Les images et les représentations humiliantes sont exacerbées lorsqu'une femme parvient à outrepasser ces normes et à occuper un rôle de premier plan dans le domaine religieux. Pour illustrer cette problématique, nous proposons le cas d'une des anciennes femmes-prophétesses berbères dont la tradition nous a transmis la mémoire sous le nom de Tanfite, Talilte ou Tabnāite selon les sources. Elle est issue du groupe tribal Ghomára[7], établi dans le nord-ouest du Maroc non loin de l'actuelle ville de Tétouan.
Tanfite offre un exemple de leadership féminin en religion, contredisant complètement le modèle de femme souhaité par les juristes ; en effet non seulement elle participe aux affaires publiques mais elle bénéficie d'un pouvoir spirituel dans son milieu tribal. Entre 925 et 928, son neveu Ha-Mime, dont le vrai nom est Abou Mohamed Abdallah ibn Man-Allah Abou Khalaf ben Zeroual[8], se déclare prophète. Il projette de créer une religion nouvelle où s'entremêleraient anciennes croyances berbères et influences musulmanes. Ha-Mime consigne le code juridico-religieux de cette nouvelle foi en un livre rédigé en berbère que les Ghomara considéraient comme sacré et qu'ils comparaient au Coran de Muhammad. Les déclarations du géographe Al-Bakri[9] permettent d'établir que le livre saint de Ha-Mime proclamait une religion dont la foi reposait sur trois piliers : croire en lui, croire en son père Man-Allah, et croire en sa tante Tanfite.

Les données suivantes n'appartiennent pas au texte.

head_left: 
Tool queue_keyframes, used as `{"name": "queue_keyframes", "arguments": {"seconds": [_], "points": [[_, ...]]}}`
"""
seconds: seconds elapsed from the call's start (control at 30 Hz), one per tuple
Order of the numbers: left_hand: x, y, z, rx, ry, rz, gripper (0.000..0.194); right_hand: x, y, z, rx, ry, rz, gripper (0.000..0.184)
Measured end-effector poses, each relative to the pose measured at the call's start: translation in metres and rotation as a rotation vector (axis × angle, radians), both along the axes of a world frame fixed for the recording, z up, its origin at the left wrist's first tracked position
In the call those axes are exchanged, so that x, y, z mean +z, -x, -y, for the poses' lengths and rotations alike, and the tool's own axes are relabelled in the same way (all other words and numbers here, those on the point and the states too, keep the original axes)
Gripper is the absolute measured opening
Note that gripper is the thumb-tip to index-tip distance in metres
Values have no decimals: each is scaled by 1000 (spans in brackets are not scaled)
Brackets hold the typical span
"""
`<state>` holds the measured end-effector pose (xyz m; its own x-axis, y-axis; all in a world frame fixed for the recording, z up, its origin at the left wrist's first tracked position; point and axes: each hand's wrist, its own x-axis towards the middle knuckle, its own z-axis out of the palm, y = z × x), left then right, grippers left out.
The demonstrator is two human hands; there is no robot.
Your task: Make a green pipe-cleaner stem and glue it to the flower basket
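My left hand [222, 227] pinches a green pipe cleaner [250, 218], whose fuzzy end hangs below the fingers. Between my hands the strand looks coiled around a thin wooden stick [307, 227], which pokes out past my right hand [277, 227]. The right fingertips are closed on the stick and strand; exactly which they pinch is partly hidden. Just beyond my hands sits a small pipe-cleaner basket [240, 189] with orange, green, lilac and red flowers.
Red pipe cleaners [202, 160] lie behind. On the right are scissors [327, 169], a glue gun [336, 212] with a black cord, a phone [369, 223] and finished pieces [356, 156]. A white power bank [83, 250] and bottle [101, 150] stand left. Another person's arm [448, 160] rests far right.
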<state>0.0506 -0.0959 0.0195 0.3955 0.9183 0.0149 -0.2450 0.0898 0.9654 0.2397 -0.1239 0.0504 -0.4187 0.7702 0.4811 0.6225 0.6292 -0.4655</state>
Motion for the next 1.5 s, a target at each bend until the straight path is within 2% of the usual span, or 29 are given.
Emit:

Grâce à son sortilège, disent les sources arabes, Tanfite attire un nombre immense d'adeptes. Les tribus de la région septentrionale du Maroc la consultent souvent comme médiatrice et demandent son soutien au cours des guerres ainsi que durant les périodes de crises. Tanfite est également accusée de pratiquer l'art divinatoire. Certains chroniqueurs la dépeignent avec des mots forts méprisants ; elle est alors décrite comme une prêtresse (kahina) à caractère satanique et une sorcière à qui l'exercice de la divination confère une autorité spirituelle dans son milieu tribal. Elle est perçue comme une agitatrice qui contribue au désordre religieux dans tout le nord du Maroc. Ibn Khaldûn[10] affirme que Tanfite et son neveu Ha-Mime jouissent d'une grande renommée parmi les Berbères et que de son temps encore, (deuxième moitié du XIVème siècle), la mémoire de ces devins demeurait vivante. De plus, jusqu'à nos jours, la mémoire collective des régions du Rif retient encore le nom de cette famille. La tombe de Djou la sœur du prophète Ha-Mime, est d'ailleurs aujourd'hui encore l'objet de pèlerinages de Marocaines qui désirent se consacrer à la magie.